WHAT YOU HAVE TO DO: Reproduce the listing below word for word, with no pictures.

** COLLECTED DATA follows **

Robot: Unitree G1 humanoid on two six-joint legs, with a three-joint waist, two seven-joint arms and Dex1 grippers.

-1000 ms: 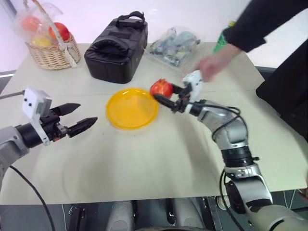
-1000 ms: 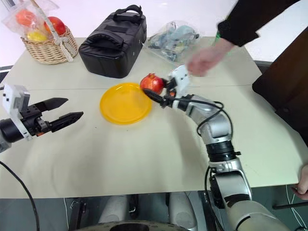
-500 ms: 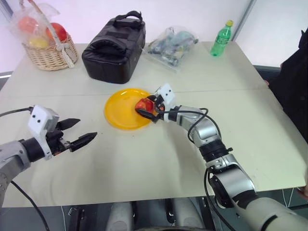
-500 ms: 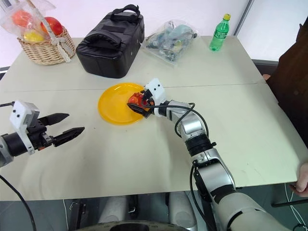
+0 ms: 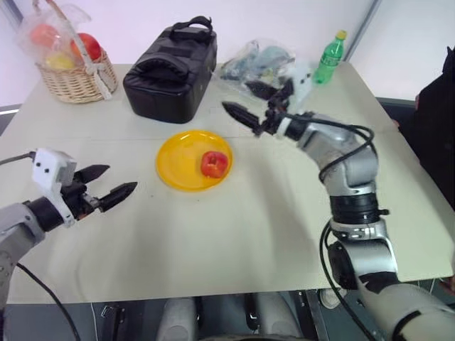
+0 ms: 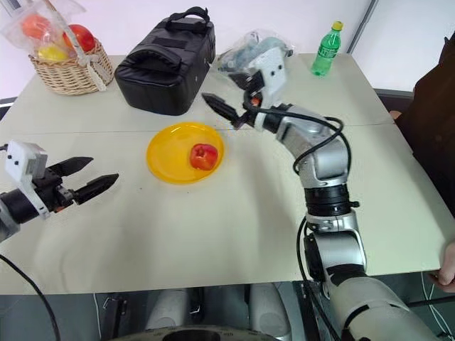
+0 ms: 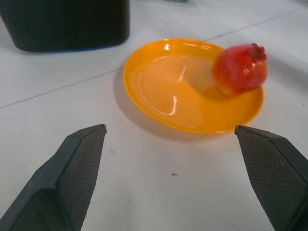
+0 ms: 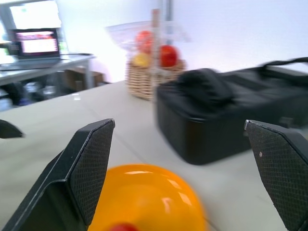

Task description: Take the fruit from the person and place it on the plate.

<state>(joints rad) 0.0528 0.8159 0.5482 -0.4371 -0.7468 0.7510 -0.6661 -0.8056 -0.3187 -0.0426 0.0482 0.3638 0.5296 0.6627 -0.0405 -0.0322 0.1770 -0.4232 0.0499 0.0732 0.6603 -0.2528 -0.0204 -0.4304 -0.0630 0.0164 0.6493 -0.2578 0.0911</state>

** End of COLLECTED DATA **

SOLUTION:
Robot: Unitree G1 humanoid on two six-joint legs, with a three-joint waist, two seven-joint arms and Dex1 grippers.

-1000 ms: 
-1000 ms: 
-500 ms: 
-500 ms: 
+0 ms: 
+0 ms: 
+0 ms: 
+0 ms: 

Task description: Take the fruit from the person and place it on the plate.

<state>(joints rad) 0.0528 0.8159 0.5482 -0.4371 -0.7468 0.7510 -0.6661 -0.8056 -0.3187 -0.0426 0.0482 0.3638 0.5296 0.6627 -0.0405 -0.0322 0.1770 -0.4232 0.0499 0.0732 0.6603 -0.2528 -0.0204 -0.4304 -0.0630 0.0164 0.6493 -0.2578 0.0911</state>

This output is complete, so the exercise is closed.